Quashing rumors and speculation was the subsequent PMI survey. For the month, Danish manufacturing was
markedly higher, posting another expansion suggestion compared to previous marks
and upping the likelihood that the Danmarks Nationalbank will raise rates early
on in 2007. Separately, Norwegian
strength was witnessed on higher crude oil prices as the per barrel cost broke
through $63.00 a barrel in the New
York session.
Additionally boosted by a forecasted cold front in the Northeast, the
crude oil advance was associated with appreciation in the Krone as the two tend
to move in tandem.
Hong
Kong
Dollar
The Hong
Kong dollar resumed its appreciation path as retail sales remained
buoyed in the Asian tiger economy.
Although falling short of the previous figures, suggestive of a near term
slowdown, the month’s advance of 6.9 percent on the year on year was indicative
of future growth, keeping in line with hawkish sentiment. Although there was moderation in
supermarket sales and clothing, the figure was well supported by increases in
durable goods according to the report which is likely to keep the current pace
through 2007. Healthy retail sales
growth is expected in the 5-6 percent range for most of next year, boosted by a
wealth effect on the growing economy and rising consumer sentiment. The notions will additionally keep bears
at bay as previous concerns of lowered US demand are likely to
dissipate. However, contrary to the
sentiment, equity holdings declined on the day, led by an overall continuance of
the week’s roller coaster ride.
Reversing yesterday’s advance, stocks declined, dropping 269.99 points to
close at 18,690.82 ahead of the week.
The Hang Seng has now closed lower for the week for the first time in
nine following the largest decline since September
12th.
Singapore Dollar
The Singapore dollar
lost in the overnight with speculation surrounding an intervention set by the
Monetary Authority of Singapore.
The move was somewhat expected as the underlying currency convincingly
broke through the nine year high, making way for further advancements. However, policy makers, in charge of
maintaining underlying stability, entered the market to rein in the currency’s
gains. Fears can still be felt
ahead of next week’s manufacturing survey.

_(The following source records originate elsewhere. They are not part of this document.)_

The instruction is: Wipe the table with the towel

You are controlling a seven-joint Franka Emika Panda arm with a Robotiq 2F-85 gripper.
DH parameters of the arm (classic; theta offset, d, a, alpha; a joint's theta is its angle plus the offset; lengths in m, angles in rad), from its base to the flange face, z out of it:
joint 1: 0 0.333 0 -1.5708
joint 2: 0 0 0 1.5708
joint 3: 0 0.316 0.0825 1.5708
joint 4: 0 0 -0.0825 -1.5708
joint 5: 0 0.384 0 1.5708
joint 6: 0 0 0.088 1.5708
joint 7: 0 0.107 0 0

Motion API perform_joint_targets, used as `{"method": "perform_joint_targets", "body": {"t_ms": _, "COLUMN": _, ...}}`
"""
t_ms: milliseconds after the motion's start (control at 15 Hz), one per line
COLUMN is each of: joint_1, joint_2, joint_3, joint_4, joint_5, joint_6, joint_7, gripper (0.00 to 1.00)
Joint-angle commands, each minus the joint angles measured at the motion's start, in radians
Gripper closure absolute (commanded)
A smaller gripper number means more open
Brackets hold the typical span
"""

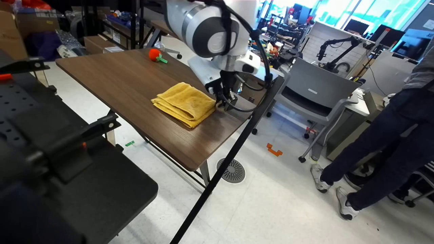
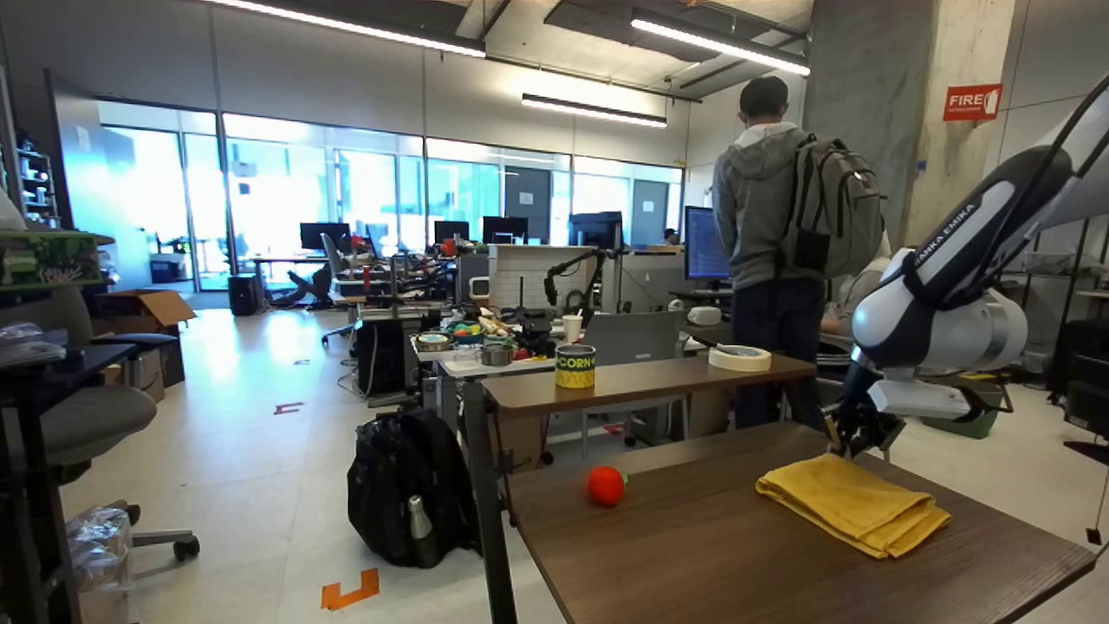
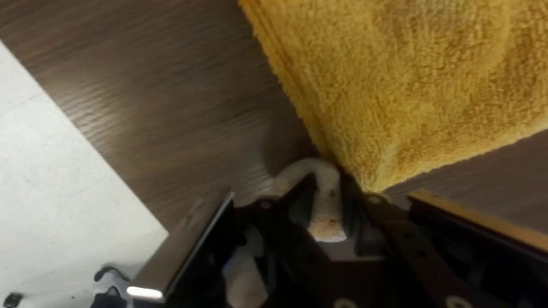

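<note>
The yellow folded towel (image 1: pixel 185 101) lies flat near one end of the dark brown table (image 1: pixel 115 76). In an exterior view the towel (image 2: pixel 853 503) lies at the right of the tabletop (image 2: pixel 693 555). My gripper (image 1: pixel 226 99) is low over the table, just beside the towel's corner. In the wrist view the gripper's fingers (image 3: pixel 321 193) are spread wide, with no cloth between them. The towel (image 3: pixel 406 85) fills the upper right there, its corner reaching close to the fingers. A beige curved piece (image 3: pixel 327 205) shows between the finger links; whether it rests on the table is unclear.
A red ball with a green tab (image 2: pixel 606 485) lies on the table away from the towel. A raised shelf (image 2: pixel 658 381) along the table's side bears a corn can (image 2: pixel 575 366) and a tape roll (image 2: pixel 739 358). A grey chair (image 1: pixel 312 89) stands beyond the table end.
</note>
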Motion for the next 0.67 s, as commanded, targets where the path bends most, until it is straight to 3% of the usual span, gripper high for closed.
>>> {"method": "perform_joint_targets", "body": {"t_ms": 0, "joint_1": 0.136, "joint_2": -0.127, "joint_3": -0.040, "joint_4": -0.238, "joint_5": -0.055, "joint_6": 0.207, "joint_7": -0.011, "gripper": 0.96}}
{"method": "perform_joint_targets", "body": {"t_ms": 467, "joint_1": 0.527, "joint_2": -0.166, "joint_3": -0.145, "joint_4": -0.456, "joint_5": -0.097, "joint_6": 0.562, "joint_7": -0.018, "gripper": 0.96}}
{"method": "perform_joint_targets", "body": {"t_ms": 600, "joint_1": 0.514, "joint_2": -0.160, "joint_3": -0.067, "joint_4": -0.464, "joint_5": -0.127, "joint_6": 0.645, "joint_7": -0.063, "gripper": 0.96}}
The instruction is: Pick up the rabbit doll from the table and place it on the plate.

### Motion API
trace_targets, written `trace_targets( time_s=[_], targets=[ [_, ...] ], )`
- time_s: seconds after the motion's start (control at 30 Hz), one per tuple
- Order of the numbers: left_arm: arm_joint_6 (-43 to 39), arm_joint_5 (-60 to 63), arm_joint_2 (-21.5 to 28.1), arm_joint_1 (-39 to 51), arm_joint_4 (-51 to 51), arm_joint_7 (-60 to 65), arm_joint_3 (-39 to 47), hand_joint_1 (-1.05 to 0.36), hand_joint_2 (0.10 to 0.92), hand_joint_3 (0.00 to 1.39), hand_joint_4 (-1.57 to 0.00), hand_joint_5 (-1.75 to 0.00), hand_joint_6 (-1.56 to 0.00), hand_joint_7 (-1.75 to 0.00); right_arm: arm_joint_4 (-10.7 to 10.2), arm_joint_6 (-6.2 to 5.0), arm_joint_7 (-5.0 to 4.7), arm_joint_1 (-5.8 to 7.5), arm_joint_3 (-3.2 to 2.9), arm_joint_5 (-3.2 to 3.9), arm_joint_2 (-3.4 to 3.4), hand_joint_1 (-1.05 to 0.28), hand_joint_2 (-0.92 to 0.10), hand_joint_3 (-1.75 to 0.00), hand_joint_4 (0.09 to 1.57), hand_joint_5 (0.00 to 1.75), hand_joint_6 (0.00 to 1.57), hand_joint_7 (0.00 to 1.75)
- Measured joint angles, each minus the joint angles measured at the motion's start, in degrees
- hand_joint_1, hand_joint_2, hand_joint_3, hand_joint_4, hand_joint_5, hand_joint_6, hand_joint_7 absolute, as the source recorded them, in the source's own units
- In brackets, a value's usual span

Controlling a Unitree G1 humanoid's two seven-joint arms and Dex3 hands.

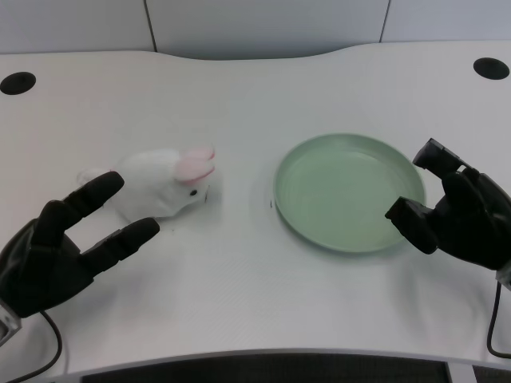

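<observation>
A white rabbit doll [164, 183] with pink ears lies on its side on the white table, left of centre. A pale green plate [349, 191] sits to its right, with nothing on it. My left hand [60, 247] is at the lower left, open, its fingers stretched toward the doll; the upper fingertip reaches the doll's back end, and whether it touches I cannot tell. Nothing is held in it.
My right hand [459, 211] rests at the plate's right rim. Two round cable holes sit at the far corners of the table [17, 82] [490, 68]. The table's front edge runs along the bottom of the view.
</observation>
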Motion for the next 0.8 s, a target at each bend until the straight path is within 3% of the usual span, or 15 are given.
trace_targets(
  time_s=[0.8],
  targets=[
    [0.0, -0.2, 0.0, 0.0, 0.0, 0.0, 0.1, -0.67, 0.921, 0.10, -0.89, -0.03, -0.83, 0.00, 0.0, -0.15, 0.01, 0.00, -0.10, -0.02, 0.00, -0.59, -0.91, -0.03, 1.06, 1.75, 0.78, 1.75]
  ],
)
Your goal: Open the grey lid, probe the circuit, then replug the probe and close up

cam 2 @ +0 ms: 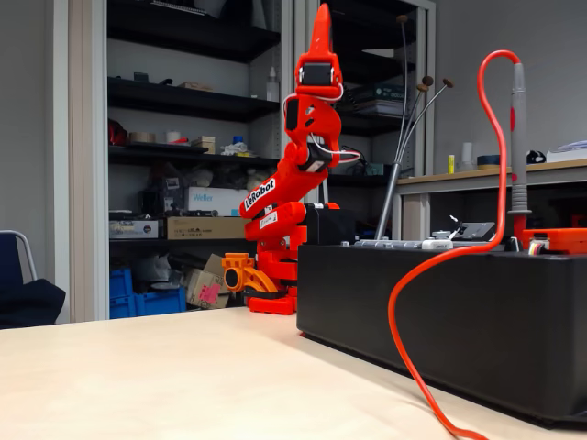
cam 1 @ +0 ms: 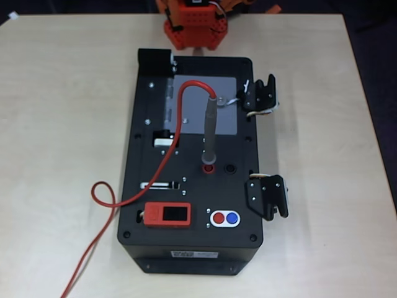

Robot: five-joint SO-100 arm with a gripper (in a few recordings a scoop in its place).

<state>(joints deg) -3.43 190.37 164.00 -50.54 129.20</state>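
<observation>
Orange SO-100 arm (cam 2: 284,202) is folded up tall at the far end of the table w/ its gripper (cam 2: 320,32) pointing straight up in the fixed view, well apart from everything; fingers look pressed together into one spike, nothing between them. Flat light-grey rectangular lid (cam 1: 205,105) lies shut & flush on the far part of the black box (cam 1: 192,248), approx centre in the overhead view. Its small knob can't be made out, probably hidden by the probe. Slim grey pen-shaped probe (cam 1: 210,133) stands upright, tip plugged into the red round socket (cam 1: 208,167) just near of the lid. Its thin red cable (cam 1: 102,198) arches off the top, runs left across the box top & loops on the wood table (cam 1: 62,93) near-left. Judgement: lid is thin, stiff, light plastic, swings on a hinge, so take it by the knob & lift gently, no force. Probe is light, rigid, smooth, prob. slippery: pinch mid-shaft, pull straight up out of the socket. Cable is soft & draggy, could tug the probe sideways or snag the lid.
</observation>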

Expected to decline, survey results are still estimated to have posted an
expansionary suggestion which will confirm the hawkish bias and increase
demand. The impending boost would
have the underlying pair continue its retest of the key level, potential
breaking for a second time within days.
Lending to a downside print have been notion of declining orders and
visibly lower domestic retail sales figures. Subsequently, equities were under
pressure on the day, closing 4.4 points or 0.2 percent worse on mounting
bearishness of property stocks. The
benchmark Straits Times index closed at 2,834.13.